### Assignment
Transcribe all data verbatim. Skip the pictures.

** Recorded data follows **

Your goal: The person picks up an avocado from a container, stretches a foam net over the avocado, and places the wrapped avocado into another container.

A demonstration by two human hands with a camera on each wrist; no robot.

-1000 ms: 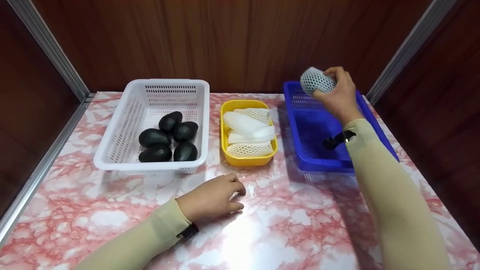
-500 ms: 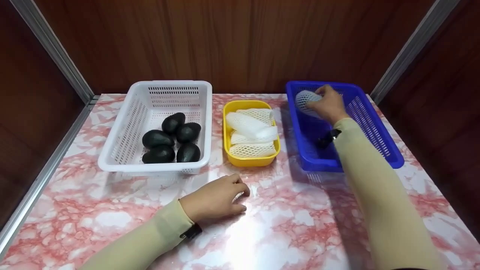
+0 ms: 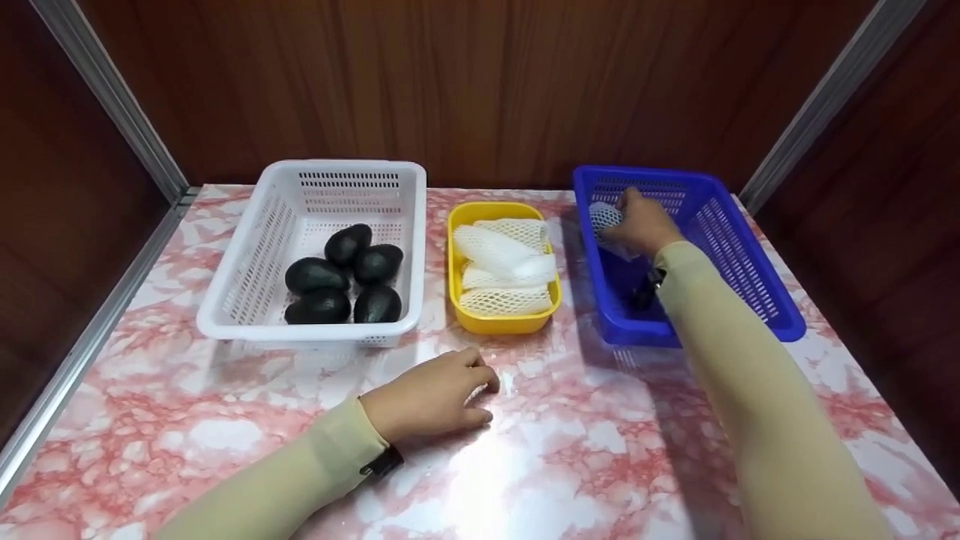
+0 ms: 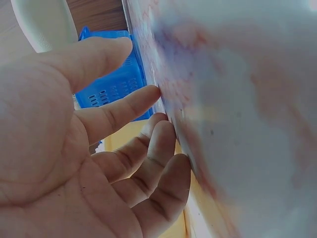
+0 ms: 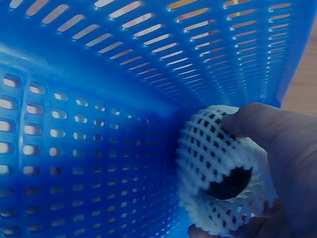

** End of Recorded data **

### Written response
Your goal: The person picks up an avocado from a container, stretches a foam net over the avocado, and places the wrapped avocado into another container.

A demonstration by two human hands with a camera on each wrist; no robot.

-1000 ms: 
-500 ms: 
+0 ms: 
+0 ms: 
+0 ms: 

The exercise asks for nothing further.